Reliable operation of high-power proton cyclotrons is a critical requirement for Accelerator Driven Systems (ADS) and other large-scale applications. Beam tuning in such machines is traditionally performed manually, a process that can be slow, non-optimal, and difficult to execute in the presence of faults or changing conditions. To address this, we developed and deployed a machine learning (ML) based tuning framework on the Injector 2 cyclotron at PSI, chosen as an ideal testbed for high-power operation.

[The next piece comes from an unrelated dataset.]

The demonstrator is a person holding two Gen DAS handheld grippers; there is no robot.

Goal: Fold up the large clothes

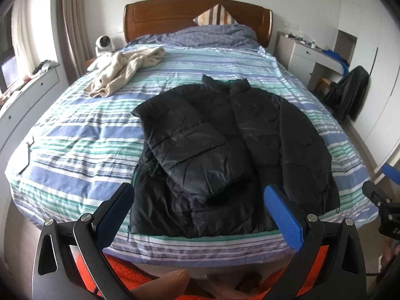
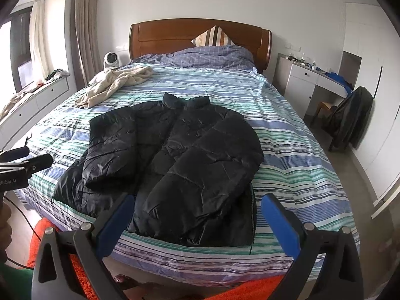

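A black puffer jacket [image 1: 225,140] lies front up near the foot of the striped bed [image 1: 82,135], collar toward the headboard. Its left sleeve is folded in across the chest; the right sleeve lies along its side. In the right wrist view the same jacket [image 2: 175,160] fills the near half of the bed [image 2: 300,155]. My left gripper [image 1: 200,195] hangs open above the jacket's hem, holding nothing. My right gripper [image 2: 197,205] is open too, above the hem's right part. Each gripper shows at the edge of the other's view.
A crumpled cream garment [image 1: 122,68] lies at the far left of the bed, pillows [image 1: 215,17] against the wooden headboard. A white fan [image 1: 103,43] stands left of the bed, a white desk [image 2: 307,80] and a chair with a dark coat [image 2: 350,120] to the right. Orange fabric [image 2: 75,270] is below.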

The system combined a tailored reinforcement learning algorithm with real-time diagnostics and control, and incorporated accelerator-physics inspired adaptations such as an overshoot strategy that reduced magnetic field settling times by nearly a factor of six. Over an extensive 12-day operational test campaign, relatively long in the context of real-time ML experiments, the ML agent successfully tuned the machine across multiple operating points, achieving convergence within hours and maintaining stable beam extraction with reduced losses. Beyond initial tuning, the system was also operated in evaluation mode overnight, where it autonomously monitored and corrected the machine to compensate for drifts, demonstrating robustness and long-term stability. Crucially, the learned policy generalized reliably from low-current training to higher-current operation, underscoring its scalability. These results constitute the first demonstration of ML-assisted tuning on a high-power cyclotron, with direct relevance to ADS-class drivers.

Paper Structure

This paper contains 28 sections, 4 equations, 16 figures, 4 tables.

Figures (16)

  • Figure 1: Injector 2 Cyclotron experiment setup with key diagnostics.
  • Figure 2: Phase Breakdown of Inj 2 Cyclotron Experiment; the experiment took place from Apr 28, 2025 until May 8th, 2025 i.e., for a total of 11 days.
  • Figure 3: (a) Average radial beam size at extraction versus current, for various turn numbers (averaged over the last three turns). (b) Comparison of the measured average $\sigma$, obtained by averaging over all turn numbers shown in (a) (mean $\pm 2\sigma$), with space-charge tracking simulations.
  • Figure 4: Sensitivity of phases to AIHS change with respect to the turn number, for a perturbation amplitude of 0.02 Amp.
  • Figure 5: MIF8 phase response following a +0.05 A step increase in AIHS current without overshooting. The system exhibits a slow exponential settling, requiring nearly 60 seconds to stabilize (turn 72).